Marc's and CodeInChaos's answers are pretty good, but just to add a few more details:

First off, it sounds like you are interested in learning about the design process we went through to make this feature. If so, then I encourage you to read my lengthy series of articles that I wrote while designing and implementing the feature. Start from the bottom of the page:

Covariance and contravariance blog posts

Is it just to make the annoying casts in LINQ expressions go away?

No, it is not just to avoid Cast<T> expressions, but doing so was one of the motivators that encouraged us to do this feature. We realized that there would be an uptick in the number of "why can't I use a sequence of Giraffes in this method that takes a sequence of Animals?" questions, because LINQ encourages the use of sequence types. We knew that we wanted to add covariance to IEnumerable<T> first.

We actually considered making IEnumerable<T> covariant even in C# 3 but decided that it would be strange to do so without introducing the whole feature for anyone to use.

Won't this introduce the same problems like with string[] <: object[] (broken array variance) in C#?

It does not directly introduce that problem because the compiler only allows variance when it is known to be typesafe. However, it does preserve the broken array variance problem. With covariance, IEnumerable<string[]> is implicitly convertible to IEnumerable<object[]>, so if you have a sequence of string arrays, you can treat that as a sequence of object arrays, and then you have the same problem as before: you can try to put a Giraffe into that string array and get an exception at runtime.

How was the addition of the covariance done from a compatibility point of view?

Carefully.

Will earlier code still work on later versions of .NET or is recompilation necessary here?

Only one way to find out. Try it and see what fails!

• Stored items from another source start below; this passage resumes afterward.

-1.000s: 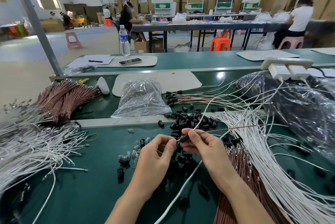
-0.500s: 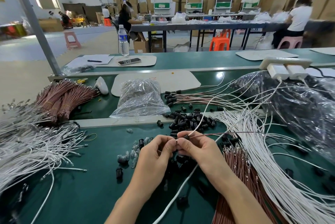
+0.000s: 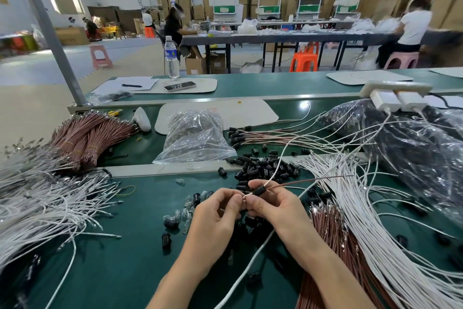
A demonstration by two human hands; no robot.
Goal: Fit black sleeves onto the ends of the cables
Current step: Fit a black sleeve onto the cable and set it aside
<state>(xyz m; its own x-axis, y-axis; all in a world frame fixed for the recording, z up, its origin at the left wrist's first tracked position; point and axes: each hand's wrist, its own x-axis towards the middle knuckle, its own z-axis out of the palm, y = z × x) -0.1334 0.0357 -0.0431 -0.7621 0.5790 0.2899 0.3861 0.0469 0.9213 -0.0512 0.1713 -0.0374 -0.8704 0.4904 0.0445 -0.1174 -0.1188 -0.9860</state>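
A warehouse of stacked cartons lay behind the green tabletop (image 3: 125,246), whose landmark was the pile of loose sleeves (image 3: 263,171), several dozen strong. Left of the pile sprawled one heap of white cables (image 3: 37,208) and one bundle of brown cables (image 3: 87,136). Right of it lay a second white heap (image 3: 363,208). All were far too many to count, and unsleeved. Beyond the pile lay roughly a dozen finished cables (image 3: 263,137), so the work looked barely begun. Just in front of the pile, the left hand (image 3: 215,218) pinched the tip of one brown cable (image 3: 300,182). The right hand (image 3: 273,206) pinched one black sleeve (image 3: 259,191) threaded on it; a white strand possibly shared that sleeve.
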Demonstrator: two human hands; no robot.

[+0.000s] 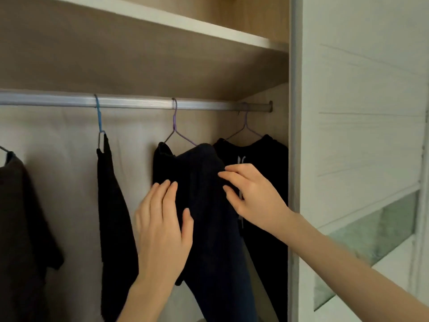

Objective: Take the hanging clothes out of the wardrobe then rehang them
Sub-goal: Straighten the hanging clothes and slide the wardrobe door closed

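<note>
Looking into the open wardrobe (294, 159), the metal rail (139, 103) runs across it under a white shelf (176, 22), and I use this rail as reference for all places. A sliding door (362, 112) stands to the right of the rail's end.

Four dark garments hang below the rail. At far left a dark shirt (21, 217), its hanger mostly out of view. Next, a narrow black garment (113, 217) on a blue hanger (99, 117). Under the middle-right part of the rail hangs the navy garment (209, 217), draped over a purple hanger (175, 126); it is the one nearest to the hands. At the rail's right end a black top (262, 156) hangs on a second purple hanger (245, 126); it has a small white mark approx. at chest height, too blurred to read.

The left hand (162, 228) is below the rail's middle, at the left edge of the navy garment. Fingers lie flat on the cloth, thumb out in front of it, so it is loose, not gripping.

The right hand (250, 194) comes from the right, w/ fingers spread and fingertips touching the navy garment's upper right side, near its fold over the hanger. It is also relaxed, nothing pinched as far as I can see.
</note>
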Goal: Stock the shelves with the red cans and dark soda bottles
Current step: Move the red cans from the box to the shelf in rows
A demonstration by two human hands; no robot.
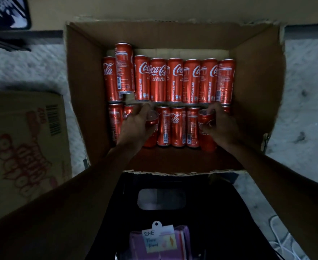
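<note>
Closest in, a purple bundle with a white paper tag sits on a black plastic crate with a smooth rounded cut-out. Beyond it both bare arms reach into a ragged-edged cardboard box. The left hand curls round the top of a slim, glossy near-row can, and the right hand grips a tilted can. Between and beyond the hands, red cans lie on their sides in two rows, with a stray can resting on top. Left of the left hand lies a printed carton on the speckled floor.
</note>
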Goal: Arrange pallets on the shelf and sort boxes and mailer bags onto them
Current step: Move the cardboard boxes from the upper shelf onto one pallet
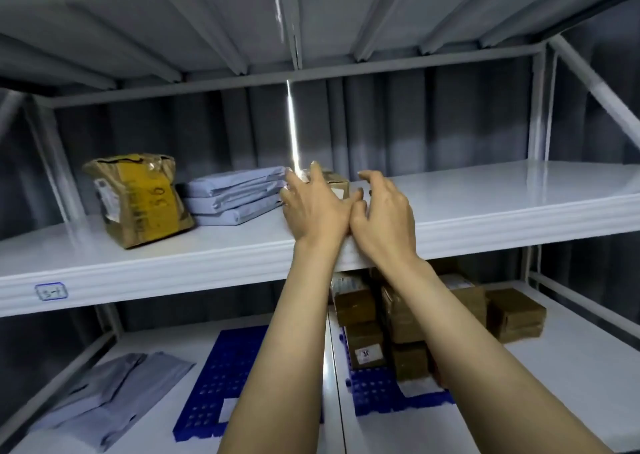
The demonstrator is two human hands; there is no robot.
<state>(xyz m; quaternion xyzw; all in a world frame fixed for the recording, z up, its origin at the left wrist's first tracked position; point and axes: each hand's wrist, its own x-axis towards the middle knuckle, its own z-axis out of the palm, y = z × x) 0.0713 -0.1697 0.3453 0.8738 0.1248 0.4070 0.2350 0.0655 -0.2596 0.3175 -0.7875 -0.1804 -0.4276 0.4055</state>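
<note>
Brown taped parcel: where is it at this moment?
In the head view the brown taped parcel stands on the left of the middle shelf, right beside the stack of grey mailer bags on its right; the left hand is farther right.

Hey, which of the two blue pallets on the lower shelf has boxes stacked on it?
The right blue pallet: brown boxes are stacked on it. The left blue pallet carries no boxes, only a small white slip.
</note>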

It's often a bad idea to try to force code compiled against .NET X to run against .NET Y if X != Y, regardless of changes to the type system.

What about the other way around?

Same answer.

Is it possible that certain use cases will behave different now?

Absolutely. Making an interface covariant where it was invariant before is technically a "breaking change" because it can cause working code to break. For example:

if (x is IEnumerable<Animal>)
    ABC();
else if (x is IEnumerable<Turtle>)
    DEF();

When IE<T> is not covariant, this code chooses either ABC or DEF or neither. When it is covariant, it never chooses DEF anymore.

Or:

class B     { public void M(IEnumerable<Turtle> turtles){} }
class D : B { public void M(IEnumerable<Animal> animals){} }

Before, if you called M on an instance of D with a sequence of turtles as the argument, overload resolution chooses B.M because that is the only applicable method. If IE is covariant, then overload resolution now chooses D.M because both methods are applicable, and an applicable method on a more-derived class always beats an applicable method on a less-derived class, regardless of whether the argument type match is exact or not.

Or:

class Weird : IEnumerable<Turtle>, IEnumerable<Banana> { ... }
class B 
{ 
    public void M(IEnumerable<Banana> bananas) {}
}
class D : B
{
    public void M(IEnumerable<Animal> animals) {}
    public void M(IEnumerable<Fruit> fruits) {}
}

If IE is invariant then a call to d.M(weird) resolves to B.M. If IE suddenly becomes covariant then both methods D.M are applicable, both are better than the method on the base class, and neither is better than the other, so, overload resolution becomes ambiguous and we report an error.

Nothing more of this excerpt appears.